Stances en vers libres, adressées au Premier Consul Bonaparte, vainqueur, législateur, pacificateur, à l'ocasion de la paix générale

Année de composition

1801

Genre poétique

Description

Quatrains en rimes croisées

Paratexte

Si titulos annos que tuos numerare velimus,
Facta prement annos
.
Ovide

Texte

Descends des cieux, aimable paix,
Viens enchaîner le démon de la guerre ;
Par la douceur de tes bienfaits,
Fixe le bonheur sur la terre.

Depuis long-temps, de carnage fumantes,
Les plaines s'abreuvoient du sang des nations ;
Des ennemis vaincus les armes impuissantes
Cèdent à la valeur de nos fiers bataillons.

Qu'à leurs brillants lauriers ton attrayante olive,
Unisse ses divins rameaux,
Et l'allégresse fugitive
Reviendra sur tes pas embellir nos hameaux.

Que vomissant la mort, qu'affronte la vaillance,
L'airain ne tonne plus du haut de nos remparts ;
Mais que sa voix bruyante, annonçant ta présence,
Console nos enfants, nos femmes, nos vieillards.

Que le fer qu'aiguisoit la main de la vangeance[sic],
À l'Europe cessant d'inspirer la terreur,
Devienne l'instrument de la riche abondance,
Dans les mains du cultivateur.

Toi qui vis tes enfants, appellés par Bellone,
Voler pour te deffendre à des périls affreux ;
Couronnés des lauriers que la victoire donne,
Mère tendre, la paix va les rendre à tes vœux.

Cesse de regretter l'apui[sic] de ta vieillesse ?
Arraché de tes bras par la noble valeur,
Ah ! Bon père, à tes pieds tu vas voir sa tendresse,
Déposer son sabre d'honneur.

Mais ! Quelle main vient essuyer tes larmes ?
Tressaille, jeune cœur… C'est ton fidèle amant !
Ah ! Combien le mirte a de charmes,
Présenté par la main d'un guerrier triomphant.

Aux exploits du héros dont l'audace intrépide
A triomphé dans sa marche rapide,
Des hommes et des élémens,
Douce paix nous devons ton retour dans nos champs.

Deux fois déjà, moins jaloux de sa gloire,
Qu'avare du sang des François ; 
On l'a vu s'arrestant au sein de la victoire
À l'ennemi dompté lui-même offrir la paix.

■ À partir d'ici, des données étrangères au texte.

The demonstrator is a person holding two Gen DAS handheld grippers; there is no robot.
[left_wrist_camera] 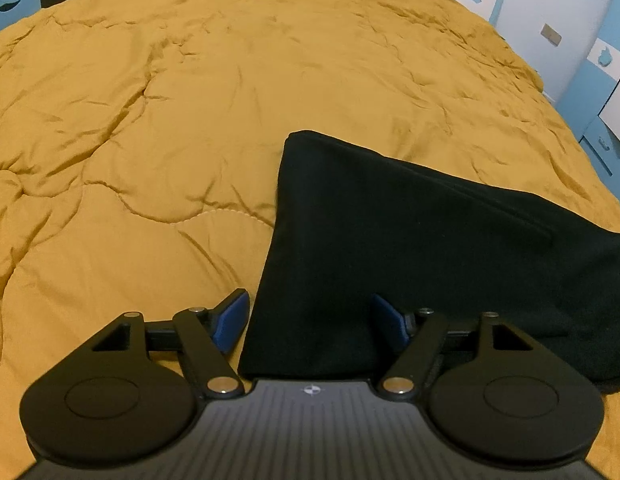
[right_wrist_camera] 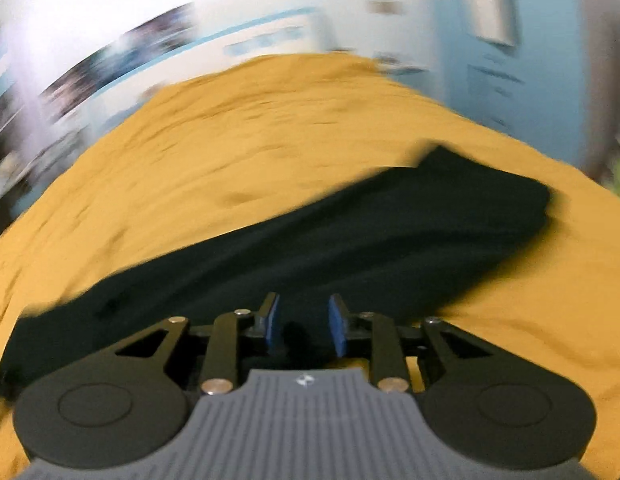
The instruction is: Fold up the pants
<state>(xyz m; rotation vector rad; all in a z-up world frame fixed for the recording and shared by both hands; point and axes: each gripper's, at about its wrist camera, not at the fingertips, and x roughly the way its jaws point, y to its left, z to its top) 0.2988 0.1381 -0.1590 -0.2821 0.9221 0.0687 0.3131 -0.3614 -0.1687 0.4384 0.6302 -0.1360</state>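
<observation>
The pants lay dark on the yellow quilt, their long axis running from under my left gripper away to its right. That gripper hung with jaws wide apart over the near corner, nothing pinched. My right gripper, partly parted and empty, sat above the pants' near edge.

Pants plain black, just ahead of left gripper, which has black arms w/ blue pads. Quilt mustard yellow, stitched wavy lines. Far right: pale blue furniture w/ apple cut-outs.
</observation>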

Sur l'honneur, la vertu fondant sa politique,
Solon dans les conseils, Alexandre aux combats,
Toujours également il sert la République
Et de sa teste et de son bras.

Cette isle qu'au croissant, arrivant du Bosphore
Soliman a voulu soumettre, mais en vain ;
N'a résisté qu'un jour au vainqueur que décore
Les lauriers de Lodi, du Danube et du Rhin.

Le Nil a vu sur son rivage
Conduits par ce guerrier de nobles assaillants,
Rompre les fers de l'esclavage
Et du Copte opprimé terrasser les tirans.

Du favori de Mars la redoutable épée
Chasser les mameluks, briser leurs boulevards ;
Sur la colonne de Pompée
La Liberté planter ses étendarts.

Mais, ô honte ! Ô douleur ! Déplorable patrie !
Des Sylla dans ton sein renaissoient les forfaits !
Échappés des enfers, dans leur noire furie,
Ces monstres ont changé nos lauriers en cyprès !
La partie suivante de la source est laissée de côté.